PROBLEM REQUIREMENTS: Could the lines from the one with "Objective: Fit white" through the end of the listing be restated exactly, with nothing else included?

DATASET EXCERPT:
+++

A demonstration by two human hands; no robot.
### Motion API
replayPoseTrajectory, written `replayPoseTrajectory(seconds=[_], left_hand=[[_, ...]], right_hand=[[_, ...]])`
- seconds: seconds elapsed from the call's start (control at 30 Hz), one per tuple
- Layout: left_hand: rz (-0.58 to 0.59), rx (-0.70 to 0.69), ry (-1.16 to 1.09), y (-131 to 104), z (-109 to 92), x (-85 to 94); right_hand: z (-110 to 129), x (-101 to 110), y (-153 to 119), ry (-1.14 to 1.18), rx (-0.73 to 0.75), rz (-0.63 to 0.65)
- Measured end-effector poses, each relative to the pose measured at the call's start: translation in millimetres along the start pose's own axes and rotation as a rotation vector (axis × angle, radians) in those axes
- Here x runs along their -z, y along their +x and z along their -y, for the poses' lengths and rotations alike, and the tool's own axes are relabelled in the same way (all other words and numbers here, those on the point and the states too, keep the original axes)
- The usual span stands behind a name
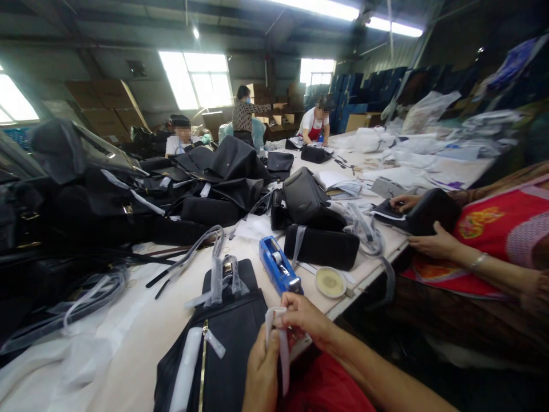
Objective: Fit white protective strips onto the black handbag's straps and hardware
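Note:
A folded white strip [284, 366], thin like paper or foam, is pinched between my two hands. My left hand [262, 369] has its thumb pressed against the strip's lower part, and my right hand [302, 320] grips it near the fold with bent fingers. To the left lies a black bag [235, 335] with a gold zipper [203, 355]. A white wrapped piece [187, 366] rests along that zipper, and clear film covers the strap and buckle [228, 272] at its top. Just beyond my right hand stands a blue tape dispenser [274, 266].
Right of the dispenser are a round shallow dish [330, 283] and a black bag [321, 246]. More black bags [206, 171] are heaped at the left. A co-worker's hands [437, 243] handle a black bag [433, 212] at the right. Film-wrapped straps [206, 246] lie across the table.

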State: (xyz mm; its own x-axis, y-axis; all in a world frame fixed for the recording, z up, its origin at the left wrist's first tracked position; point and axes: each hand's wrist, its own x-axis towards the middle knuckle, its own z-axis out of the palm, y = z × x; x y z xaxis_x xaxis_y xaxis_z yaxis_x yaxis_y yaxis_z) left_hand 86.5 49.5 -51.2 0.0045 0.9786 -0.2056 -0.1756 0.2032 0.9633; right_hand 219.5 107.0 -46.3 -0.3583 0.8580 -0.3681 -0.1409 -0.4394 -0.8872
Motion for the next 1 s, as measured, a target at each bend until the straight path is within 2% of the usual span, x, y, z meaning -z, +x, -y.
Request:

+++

FINISHED TASK:
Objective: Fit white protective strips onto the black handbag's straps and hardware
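Note:
A folded white strip [284, 366], thin like paper or foam, is pinched between my two hands. My left hand [262, 369] has its thumb pressed against the strip's lower part, and my right hand [302, 320] grips it near the fold with bent fingers. To the left lies a black bag [235, 335] with a gold zipper [203, 355]. A white wrapped piece [187, 366] rests along that zipper, and clear film covers the strap and buckle [228, 272] at its top. Just beyond my right hand stands a blue tape dispenser [274, 266].
Right of the dispenser are a round shallow dish [330, 283] and a black bag [321, 246]. More black bags [206, 171] are heaped at the left. A co-worker's hands [437, 243] handle a black bag [433, 212] at the right. Film-wrapped straps [206, 246] lie across the table.
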
State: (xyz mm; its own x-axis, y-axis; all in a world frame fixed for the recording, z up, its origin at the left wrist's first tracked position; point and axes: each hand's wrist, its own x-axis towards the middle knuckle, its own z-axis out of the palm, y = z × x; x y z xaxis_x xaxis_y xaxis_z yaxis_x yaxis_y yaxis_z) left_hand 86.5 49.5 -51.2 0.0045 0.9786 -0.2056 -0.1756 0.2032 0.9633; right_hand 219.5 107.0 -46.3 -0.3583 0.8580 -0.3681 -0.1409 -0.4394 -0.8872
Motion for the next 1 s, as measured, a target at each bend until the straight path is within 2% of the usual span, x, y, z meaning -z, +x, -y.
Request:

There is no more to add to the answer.